Print the listing below exactly, minus its pictures.

Provided entries >>
━━━━

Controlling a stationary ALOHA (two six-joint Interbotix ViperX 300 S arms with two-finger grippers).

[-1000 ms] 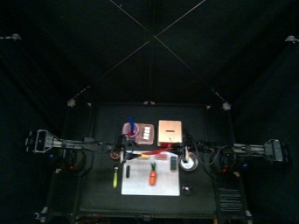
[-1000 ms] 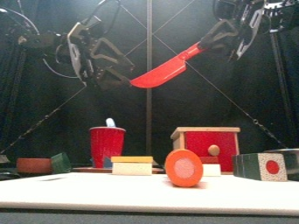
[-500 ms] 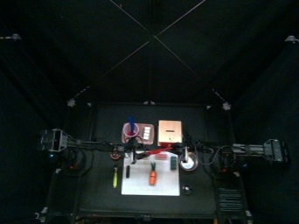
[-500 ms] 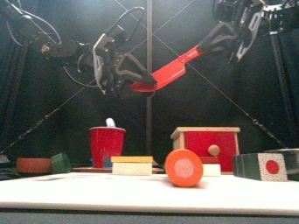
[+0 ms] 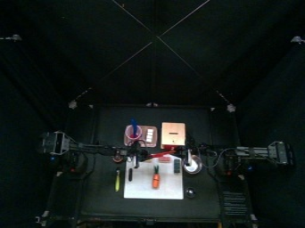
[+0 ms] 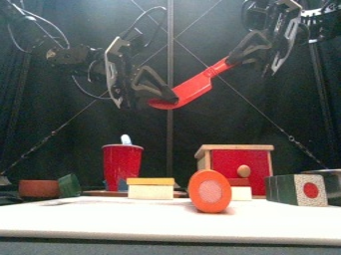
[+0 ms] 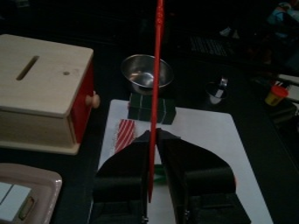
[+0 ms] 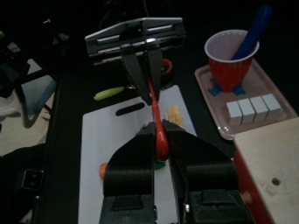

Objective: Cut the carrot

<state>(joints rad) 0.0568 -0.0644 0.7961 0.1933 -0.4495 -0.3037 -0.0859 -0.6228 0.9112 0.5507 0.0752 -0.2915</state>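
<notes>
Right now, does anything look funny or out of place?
Yes, one thing. The red knife hangs tilted in the air high above the table, with the left gripper at its blade end and the right gripper at its handle end. The carrot lies uncut on the white board below. Nothing looks spilled or broken.

- The left arm [image 6: 80,55] is black throughout, built of blocky jointed segments with thin black cables looping around its upper part.
- The left gripper [image 6: 138,88] has 2 flat black jaws on a boxy black wrist body, with pale glints on the edges.
- The right arm [image 6: 296,20] is likewise black, with chunky motor housings and dark cables.
- The right gripper [image 8: 152,150] shows 2 broad, rounded black jaws rising side by side.
- From above, each arm ends in a ribbed black base, the left base [image 5: 52,144] and the right base [image 5: 274,153].
</notes>
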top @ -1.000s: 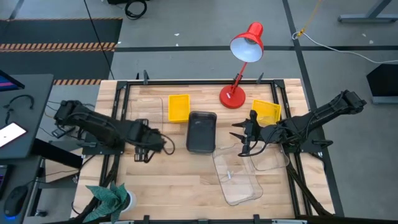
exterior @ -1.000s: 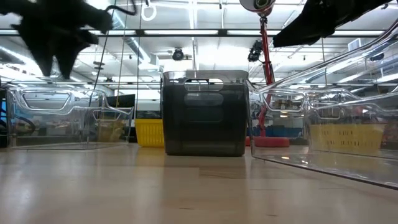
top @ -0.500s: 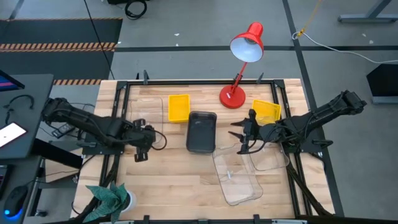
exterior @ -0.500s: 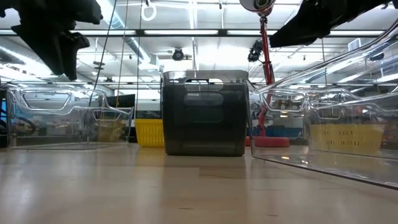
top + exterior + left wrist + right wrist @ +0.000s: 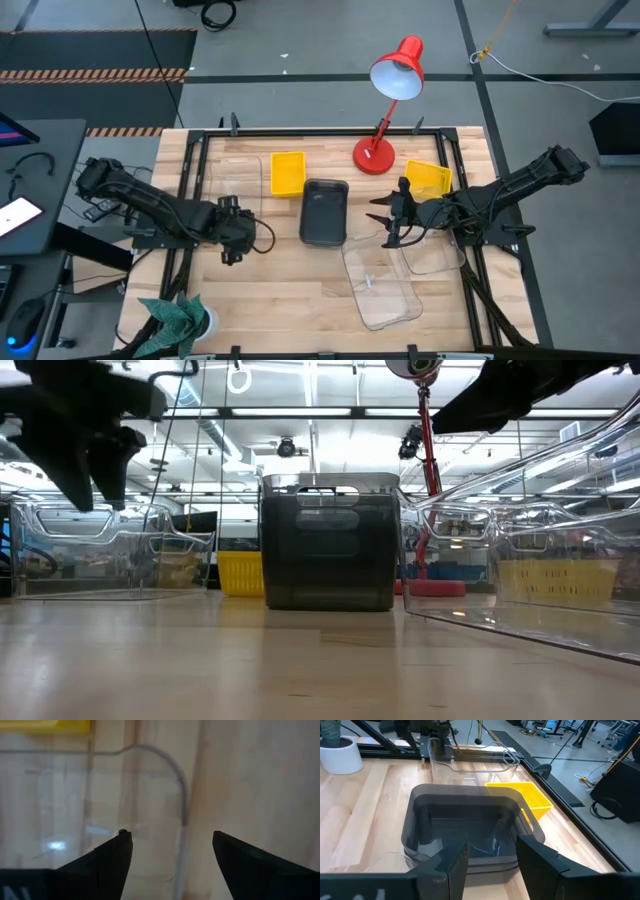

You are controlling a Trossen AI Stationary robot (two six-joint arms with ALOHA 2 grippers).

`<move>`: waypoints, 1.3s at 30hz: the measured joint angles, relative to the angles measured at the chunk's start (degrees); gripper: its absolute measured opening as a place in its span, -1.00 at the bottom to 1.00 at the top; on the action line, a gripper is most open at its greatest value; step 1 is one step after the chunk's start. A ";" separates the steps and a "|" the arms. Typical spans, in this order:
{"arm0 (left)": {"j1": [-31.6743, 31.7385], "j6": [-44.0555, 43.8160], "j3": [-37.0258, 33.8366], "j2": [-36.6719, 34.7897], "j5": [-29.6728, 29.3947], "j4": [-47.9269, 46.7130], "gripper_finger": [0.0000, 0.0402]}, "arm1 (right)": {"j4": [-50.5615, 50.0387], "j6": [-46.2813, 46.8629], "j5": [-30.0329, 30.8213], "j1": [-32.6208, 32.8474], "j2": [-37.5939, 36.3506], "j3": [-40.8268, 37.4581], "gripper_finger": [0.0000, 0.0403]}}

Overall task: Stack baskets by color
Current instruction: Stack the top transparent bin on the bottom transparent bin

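While the high view shows the left end effector (image 5: 233, 243) beside the clear basket (image 5: 238, 180) at the bench's (image 5: 290, 290) far left, its wrist view shows fingers (image 5: 112, 855) apart astride that rim; next it must close there. The right end effector (image 5: 392, 225), apart and empty, faces the grey basket (image 5: 465, 820).

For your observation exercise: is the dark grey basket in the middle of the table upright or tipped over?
Upright. The dark grey basket rests flat on the table, open side up.

Bright, even overhead light; left gripper (image 5: 85, 435) motion-blurred in low view, left wrist view soft
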 joint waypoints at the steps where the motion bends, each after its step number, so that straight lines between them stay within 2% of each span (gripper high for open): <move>1: 0.05 -0.17 0.00 0.79 -0.41 -0.86 0.39 | 0.20 0.00 -0.05 0.00 0.00 0.00 -0.16; 13: 0.50 -0.10 -0.10 9.43 -0.29 -1.08 0.16 | 1.61 -0.13 -1.92 0.02 0.00 0.00 -0.16; 19: 0.46 1.19 -6.52 9.67 3.17 6.33 0.01 | 1.66 -0.07 -2.99 0.35 0.00 0.00 -0.16; 26: 1.18 0.95 -7.28 9.65 2.82 7.93 -0.19 | 2.26 -0.20 -3.01 0.46 0.00 0.00 -0.16; 32: 1.20 0.06 -7.28 9.65 6.49 8.38 -0.43 | 2.25 -0.47 -3.11 0.46 0.00 0.00 -0.16; 39: 0.68 0.14 -5.83 8.06 6.82 6.43 -0.82 | 2.26 -0.46 -4.06 0.46 0.00 0.00 -0.16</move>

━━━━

Answer to this task >>
Controlling a stationary ALOHA (two six-joint Interbotix ViperX 300 S arms with two-finger grippers).

[-1000 ms] 
[-1000 ms] 
[-500 ms] 
[-500 ms] 
[+0 ms] 
[+0 ms] 
[+0 ms] 
[+0 ms] 

Objective: Cut the carrot

<state>(joints rad) 0.0568 -0.0644 0.7961 0.1933 -0.4495 -0.3037 -0.0859 -0.6228 0.9112 0.5507 0.0752 -0.2915</state>
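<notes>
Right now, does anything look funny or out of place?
Yes, one thing. The red knife hangs tilted in the air high above the table, with the left gripper at its blade end and the right gripper at its handle end. The carrot lies uncut on the white board below. Nothing looks spilled or broken.

- The left arm [image 6: 80,55] is black throughout, built of blocky jointed segments with thin black cables looping around its upper part.
- The left gripper [image 6: 138,88] has 2 flat black jaws on a boxy black wrist body, with pale glints on the edges.
- The right arm [image 6: 296,20] is likewise black, with chunky motor housings and dark cables.
- The right gripper [image 8: 152,150] shows 2 broad, rounded black jaws rising side by side.
- From above, each arm ends in a ribbed black base, the left base [image 5: 52,144] and the right base [image 5: 274,153].
</notes>
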top @ -1.000s: 
exterior @ -1.000s: 
top @ -0.500s: 
exterior @ -0.500s: 
top + exterior + left wrist + right wrist @ +0.000s: 

You are controlling a Trossen AI Stationary robot (two six-joint arms with ALOHA 2 grippers).

`<move>`: waypoints, 1.3s at 30hz: the measured joint angles, relative to the angles measured at the chunk's start (degrees); gripper: its absolute measured opening as a place in its span, -1.00 at the bottom to 1.00 at the top; on the action line, a gripper is most open at its greatest value; step 1 is one step after the chunk's start. A ";" separates the steps and a "|" the arms. Typical spans, in this order:
{"arm0 (left)": {"j1": [-31.6743, 31.7385], "j6": [-44.0555, 43.8160], "j3": [-37.0258, 33.8366], "j2": [-36.6719, 34.7897], "j5": [-29.6728, 29.3947], "j4": [-47.9269, 46.7130], "gripper_finger": [0.0000, 0.0402]}, "arm1 (right)": {"j4": [-50.5615, 50.0387], "j6": [-46.2813, 46.8629], "j5": [-30.0329, 30.8213], "j1": [-32.6208, 32.8474], "j2": [-37.5939, 36.3506], "j3": [-40.8268, 37.4581], "gripper_finger": [0.0000, 0.0403]}}

Overall task: Stack baskets by color
Current instruction: Stack the top transparent bin on the bottom transparent bin

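While the high view shows the left end effector (image 5: 233, 243) beside the clear basket (image 5: 238, 180) at the bench's (image 5: 290, 290) far left, its wrist view shows fingers (image 5: 112, 855) apart astride that rim; next it must close there. The right end effector (image 5: 392, 225), apart and empty, faces the grey basket (image 5: 465, 820).

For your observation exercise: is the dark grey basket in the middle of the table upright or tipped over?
Upright. The dark grey basket rests flat on the table, open side up.

Bright, even overhead light; left gripper (image 5: 85, 435) motion-blurred in low view, left wrist view soft
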 joint waypoints at the steps where the motion bends, each after its step number, so that straight lines between them stay within 2% of each span (gripper high for open): <move>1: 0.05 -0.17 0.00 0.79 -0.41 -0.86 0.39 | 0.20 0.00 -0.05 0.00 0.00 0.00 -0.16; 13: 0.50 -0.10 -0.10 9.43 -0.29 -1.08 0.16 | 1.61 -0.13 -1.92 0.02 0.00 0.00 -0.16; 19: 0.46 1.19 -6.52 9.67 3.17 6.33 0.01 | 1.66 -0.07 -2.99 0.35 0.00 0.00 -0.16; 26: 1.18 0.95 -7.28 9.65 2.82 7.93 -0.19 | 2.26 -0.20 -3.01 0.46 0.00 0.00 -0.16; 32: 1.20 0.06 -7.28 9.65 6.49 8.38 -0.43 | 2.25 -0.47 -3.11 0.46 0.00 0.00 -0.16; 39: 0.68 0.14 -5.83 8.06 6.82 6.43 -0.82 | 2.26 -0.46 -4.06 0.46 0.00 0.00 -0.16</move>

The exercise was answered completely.